EXERCISE DIRECTIONS: Go through the entries below line by line and count those containing "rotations"; the answer is that count alone.

# # # # #

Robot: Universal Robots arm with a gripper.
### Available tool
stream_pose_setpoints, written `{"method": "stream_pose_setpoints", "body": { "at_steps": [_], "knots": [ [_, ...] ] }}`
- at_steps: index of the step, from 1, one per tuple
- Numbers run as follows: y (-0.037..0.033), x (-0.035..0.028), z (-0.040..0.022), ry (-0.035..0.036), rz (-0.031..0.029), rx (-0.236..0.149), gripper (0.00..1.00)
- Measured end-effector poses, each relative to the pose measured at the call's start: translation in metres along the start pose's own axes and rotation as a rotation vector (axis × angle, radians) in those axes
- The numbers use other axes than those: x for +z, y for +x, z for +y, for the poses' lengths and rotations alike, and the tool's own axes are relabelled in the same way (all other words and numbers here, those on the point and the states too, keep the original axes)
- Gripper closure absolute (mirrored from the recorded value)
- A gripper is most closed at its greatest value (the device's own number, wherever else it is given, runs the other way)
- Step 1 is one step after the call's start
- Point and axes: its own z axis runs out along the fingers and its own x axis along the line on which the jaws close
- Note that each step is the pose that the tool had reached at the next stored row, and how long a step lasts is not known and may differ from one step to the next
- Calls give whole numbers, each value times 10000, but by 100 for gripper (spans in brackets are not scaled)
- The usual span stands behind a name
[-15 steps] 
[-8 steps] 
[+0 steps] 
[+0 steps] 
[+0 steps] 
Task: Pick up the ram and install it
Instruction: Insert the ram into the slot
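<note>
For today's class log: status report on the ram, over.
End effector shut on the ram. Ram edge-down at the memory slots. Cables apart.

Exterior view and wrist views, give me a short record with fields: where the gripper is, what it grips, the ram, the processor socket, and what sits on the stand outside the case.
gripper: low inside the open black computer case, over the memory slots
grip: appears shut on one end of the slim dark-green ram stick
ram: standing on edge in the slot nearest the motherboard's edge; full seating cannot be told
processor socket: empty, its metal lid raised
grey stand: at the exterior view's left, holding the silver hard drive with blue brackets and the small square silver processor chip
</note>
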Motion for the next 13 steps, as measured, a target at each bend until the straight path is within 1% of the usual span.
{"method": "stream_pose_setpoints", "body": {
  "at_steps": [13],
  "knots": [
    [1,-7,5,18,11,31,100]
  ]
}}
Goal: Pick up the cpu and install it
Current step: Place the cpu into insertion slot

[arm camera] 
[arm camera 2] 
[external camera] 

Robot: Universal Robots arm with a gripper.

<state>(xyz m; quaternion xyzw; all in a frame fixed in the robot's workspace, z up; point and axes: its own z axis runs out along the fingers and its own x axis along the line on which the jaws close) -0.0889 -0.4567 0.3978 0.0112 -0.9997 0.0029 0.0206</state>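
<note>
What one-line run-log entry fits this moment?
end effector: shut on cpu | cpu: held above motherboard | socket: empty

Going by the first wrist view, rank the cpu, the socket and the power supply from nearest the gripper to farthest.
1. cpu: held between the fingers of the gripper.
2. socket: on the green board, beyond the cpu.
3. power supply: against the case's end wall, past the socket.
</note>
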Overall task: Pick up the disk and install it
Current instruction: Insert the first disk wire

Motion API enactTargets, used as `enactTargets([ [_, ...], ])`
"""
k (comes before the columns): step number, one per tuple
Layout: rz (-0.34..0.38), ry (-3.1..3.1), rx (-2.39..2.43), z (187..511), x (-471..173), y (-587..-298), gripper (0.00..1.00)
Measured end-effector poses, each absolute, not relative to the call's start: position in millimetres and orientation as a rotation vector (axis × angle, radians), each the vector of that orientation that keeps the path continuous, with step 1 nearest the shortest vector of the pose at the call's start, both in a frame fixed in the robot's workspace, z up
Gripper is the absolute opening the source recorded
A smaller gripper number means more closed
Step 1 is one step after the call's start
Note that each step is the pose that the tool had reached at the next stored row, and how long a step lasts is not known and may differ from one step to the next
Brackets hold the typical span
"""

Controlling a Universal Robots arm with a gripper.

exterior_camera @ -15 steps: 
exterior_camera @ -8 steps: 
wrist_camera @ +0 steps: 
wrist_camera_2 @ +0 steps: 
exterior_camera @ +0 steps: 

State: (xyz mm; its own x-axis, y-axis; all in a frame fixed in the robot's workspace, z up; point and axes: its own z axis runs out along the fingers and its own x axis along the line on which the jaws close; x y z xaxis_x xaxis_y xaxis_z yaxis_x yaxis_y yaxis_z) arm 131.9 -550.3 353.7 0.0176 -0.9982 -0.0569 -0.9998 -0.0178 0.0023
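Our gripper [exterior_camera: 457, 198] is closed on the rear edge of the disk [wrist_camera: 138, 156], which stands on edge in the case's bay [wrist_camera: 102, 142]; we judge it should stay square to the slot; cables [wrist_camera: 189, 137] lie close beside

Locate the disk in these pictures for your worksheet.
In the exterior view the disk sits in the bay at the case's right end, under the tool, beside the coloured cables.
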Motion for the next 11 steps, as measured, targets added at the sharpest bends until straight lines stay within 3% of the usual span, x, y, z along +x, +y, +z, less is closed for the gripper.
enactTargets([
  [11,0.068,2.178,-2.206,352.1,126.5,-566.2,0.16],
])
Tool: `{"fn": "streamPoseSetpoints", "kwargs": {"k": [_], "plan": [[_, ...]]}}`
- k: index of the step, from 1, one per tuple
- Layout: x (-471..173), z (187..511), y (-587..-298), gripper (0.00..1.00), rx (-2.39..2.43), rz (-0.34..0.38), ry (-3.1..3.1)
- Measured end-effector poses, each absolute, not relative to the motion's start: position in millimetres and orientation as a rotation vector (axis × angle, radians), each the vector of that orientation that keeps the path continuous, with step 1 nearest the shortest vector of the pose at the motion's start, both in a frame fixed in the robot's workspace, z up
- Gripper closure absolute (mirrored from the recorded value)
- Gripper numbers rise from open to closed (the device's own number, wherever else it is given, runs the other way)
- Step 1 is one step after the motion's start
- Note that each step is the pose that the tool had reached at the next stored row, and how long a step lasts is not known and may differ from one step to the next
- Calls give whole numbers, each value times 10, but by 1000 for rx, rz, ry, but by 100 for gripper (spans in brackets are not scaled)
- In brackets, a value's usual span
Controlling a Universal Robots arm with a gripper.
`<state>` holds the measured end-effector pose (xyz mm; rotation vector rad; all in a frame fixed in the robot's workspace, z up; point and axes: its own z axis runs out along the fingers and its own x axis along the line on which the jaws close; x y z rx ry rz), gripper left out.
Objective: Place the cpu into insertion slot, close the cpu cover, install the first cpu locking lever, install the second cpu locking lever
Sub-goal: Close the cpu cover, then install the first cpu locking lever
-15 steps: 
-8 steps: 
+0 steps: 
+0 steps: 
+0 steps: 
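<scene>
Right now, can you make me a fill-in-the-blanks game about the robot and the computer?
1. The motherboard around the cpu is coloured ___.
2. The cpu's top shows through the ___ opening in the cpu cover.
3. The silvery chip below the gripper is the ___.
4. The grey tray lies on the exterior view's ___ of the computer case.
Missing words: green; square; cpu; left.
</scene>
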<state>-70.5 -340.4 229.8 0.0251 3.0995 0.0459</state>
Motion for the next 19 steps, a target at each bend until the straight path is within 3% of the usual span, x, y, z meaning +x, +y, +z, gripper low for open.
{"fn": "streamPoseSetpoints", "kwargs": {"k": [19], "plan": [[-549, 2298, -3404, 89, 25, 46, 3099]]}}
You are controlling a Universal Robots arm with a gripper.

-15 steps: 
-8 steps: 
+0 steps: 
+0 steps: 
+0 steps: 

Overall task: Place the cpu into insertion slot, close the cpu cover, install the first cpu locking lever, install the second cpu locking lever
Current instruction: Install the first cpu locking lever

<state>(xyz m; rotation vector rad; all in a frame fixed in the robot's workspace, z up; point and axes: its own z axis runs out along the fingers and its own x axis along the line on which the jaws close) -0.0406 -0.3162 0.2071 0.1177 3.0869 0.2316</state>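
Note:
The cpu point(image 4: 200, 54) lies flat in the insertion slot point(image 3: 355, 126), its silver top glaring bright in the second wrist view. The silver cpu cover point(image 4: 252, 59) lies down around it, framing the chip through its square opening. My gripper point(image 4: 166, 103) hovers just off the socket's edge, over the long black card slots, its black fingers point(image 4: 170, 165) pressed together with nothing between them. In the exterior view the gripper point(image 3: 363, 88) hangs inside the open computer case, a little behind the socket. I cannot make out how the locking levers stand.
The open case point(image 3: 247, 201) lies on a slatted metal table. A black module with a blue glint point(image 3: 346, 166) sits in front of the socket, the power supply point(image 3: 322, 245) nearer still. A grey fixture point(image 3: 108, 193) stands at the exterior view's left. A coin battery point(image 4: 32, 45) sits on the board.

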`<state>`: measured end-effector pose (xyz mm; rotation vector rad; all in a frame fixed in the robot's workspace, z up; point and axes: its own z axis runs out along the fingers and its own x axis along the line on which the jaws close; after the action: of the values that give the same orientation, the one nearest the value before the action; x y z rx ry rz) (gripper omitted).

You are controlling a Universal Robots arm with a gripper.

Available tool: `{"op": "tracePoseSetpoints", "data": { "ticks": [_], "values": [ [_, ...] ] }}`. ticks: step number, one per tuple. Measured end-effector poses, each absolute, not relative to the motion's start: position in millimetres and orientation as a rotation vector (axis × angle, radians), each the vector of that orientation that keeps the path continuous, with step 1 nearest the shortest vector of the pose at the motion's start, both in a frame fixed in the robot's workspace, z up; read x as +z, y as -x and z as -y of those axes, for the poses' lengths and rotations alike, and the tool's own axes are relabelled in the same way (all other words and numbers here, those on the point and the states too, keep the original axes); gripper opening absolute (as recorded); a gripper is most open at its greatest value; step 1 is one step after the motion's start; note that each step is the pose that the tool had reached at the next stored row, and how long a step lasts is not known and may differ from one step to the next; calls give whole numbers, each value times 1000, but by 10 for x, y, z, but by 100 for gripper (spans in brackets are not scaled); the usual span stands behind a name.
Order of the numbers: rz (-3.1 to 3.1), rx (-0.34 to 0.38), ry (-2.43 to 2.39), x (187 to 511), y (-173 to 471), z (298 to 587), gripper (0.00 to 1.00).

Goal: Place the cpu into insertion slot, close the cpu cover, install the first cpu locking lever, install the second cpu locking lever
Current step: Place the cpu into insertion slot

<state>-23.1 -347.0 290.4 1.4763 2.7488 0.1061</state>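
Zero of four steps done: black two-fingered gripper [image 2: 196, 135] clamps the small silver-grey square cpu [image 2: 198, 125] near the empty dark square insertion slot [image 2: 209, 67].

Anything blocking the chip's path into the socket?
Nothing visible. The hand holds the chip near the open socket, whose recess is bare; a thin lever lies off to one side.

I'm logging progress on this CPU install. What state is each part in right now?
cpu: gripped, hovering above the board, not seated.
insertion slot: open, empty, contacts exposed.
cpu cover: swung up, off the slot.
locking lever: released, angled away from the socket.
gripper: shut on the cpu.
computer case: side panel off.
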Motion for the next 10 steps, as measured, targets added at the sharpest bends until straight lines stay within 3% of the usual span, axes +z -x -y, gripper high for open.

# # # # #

EXPECTED ANSWER: 2